- Task directions
What you write must be the listing below in full, word for word, minus its pictures.

- Information supplied
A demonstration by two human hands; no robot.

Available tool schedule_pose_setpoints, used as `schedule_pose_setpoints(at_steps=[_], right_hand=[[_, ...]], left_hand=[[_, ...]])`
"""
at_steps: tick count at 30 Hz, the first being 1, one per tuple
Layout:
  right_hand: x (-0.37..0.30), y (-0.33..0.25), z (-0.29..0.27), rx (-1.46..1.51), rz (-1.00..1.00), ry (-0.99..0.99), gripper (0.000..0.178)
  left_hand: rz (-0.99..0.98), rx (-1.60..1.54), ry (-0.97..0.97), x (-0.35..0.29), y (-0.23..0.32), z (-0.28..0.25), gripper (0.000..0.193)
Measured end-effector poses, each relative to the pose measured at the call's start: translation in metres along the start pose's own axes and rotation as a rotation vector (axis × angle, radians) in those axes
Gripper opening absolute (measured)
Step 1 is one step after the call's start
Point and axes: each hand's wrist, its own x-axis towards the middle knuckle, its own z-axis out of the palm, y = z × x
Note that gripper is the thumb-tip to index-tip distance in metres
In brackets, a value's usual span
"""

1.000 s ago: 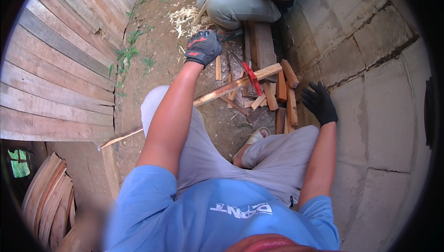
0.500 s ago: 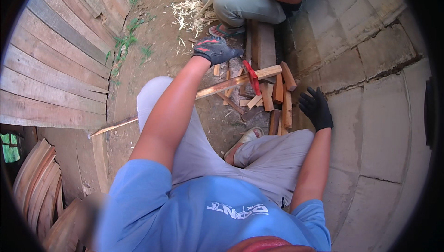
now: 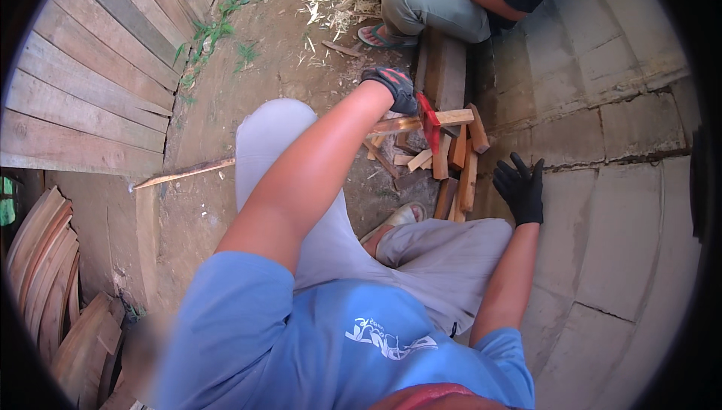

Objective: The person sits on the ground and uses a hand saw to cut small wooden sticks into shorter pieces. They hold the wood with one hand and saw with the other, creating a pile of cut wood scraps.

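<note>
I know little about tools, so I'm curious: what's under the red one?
A wooden strip shows on both sides of the red tool, crossing beneath it. The stretch directly underneath is covered, so I can't tell whether they touch.

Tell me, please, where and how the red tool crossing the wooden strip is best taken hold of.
Take the red tool by its far end, probably from the left: it is long and narrow, that end juts past the wooden strip, and the left hand is beside it, while wood blocks crowd the near end.
</note>
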Motion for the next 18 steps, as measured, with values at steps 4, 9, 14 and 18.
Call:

- Solution to this task
A demonstration by two human hands; no robot.

Available tool schedule_pose_setpoints, used as `schedule_pose_setpoints(at_steps=[_], right_hand=[[_, ...]], left_hand=[[_, ...]])`
"""
at_steps: tick count at 30 Hz, the first being 1, one per tuple
Layout:
  right_hand: x (-0.37..0.30), y (-0.33..0.25), z (-0.29..0.27), rx (-1.46..1.51), rz (-1.00..1.00), ry (-0.99..0.99), gripper (0.000..0.178)
  left_hand: rz (-0.99..0.98), rx (-1.60..1.54), ry (-0.97..0.97), x (-0.35..0.29), y (-0.23..0.32), z (-0.28..0.25), gripper (0.000..0.193)
Measured end-effector poses, each relative to the pose measured at the call's start: translation in metres along the start pose's own axes and rotation as a rotation vector (axis × angle, radians) in those axes
Gripper opening absolute (measured)
Step 1 is one step after the call's start
Point and axes: each hand's wrist, its own x-axis towards the middle knuckle, its own z-axis out of the palm, y = z × x
Note that gripper is the thumb-tip to index-tip distance in metres
In brackets, a value's usual span
"""

1.000 s ago: 
0.500 s ago: 
now: 

Objective: The person sits on the ground and uses a hand saw to cut small wooden sticks into shorter pieces. They hold the wood with one hand and saw with the other, creating a pile of cut wood scraps.

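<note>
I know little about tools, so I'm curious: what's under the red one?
A wooden strip shows on both sides of the red tool, crossing beneath it. The stretch directly underneath is covered, so I can't tell whether they touch.

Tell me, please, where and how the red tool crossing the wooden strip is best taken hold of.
Take the red tool by its far end, probably from the left: it is long and narrow, that end juts past the wooden strip, and the left hand is beside it, while wood blocks crowd the near end.
</note>
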Motion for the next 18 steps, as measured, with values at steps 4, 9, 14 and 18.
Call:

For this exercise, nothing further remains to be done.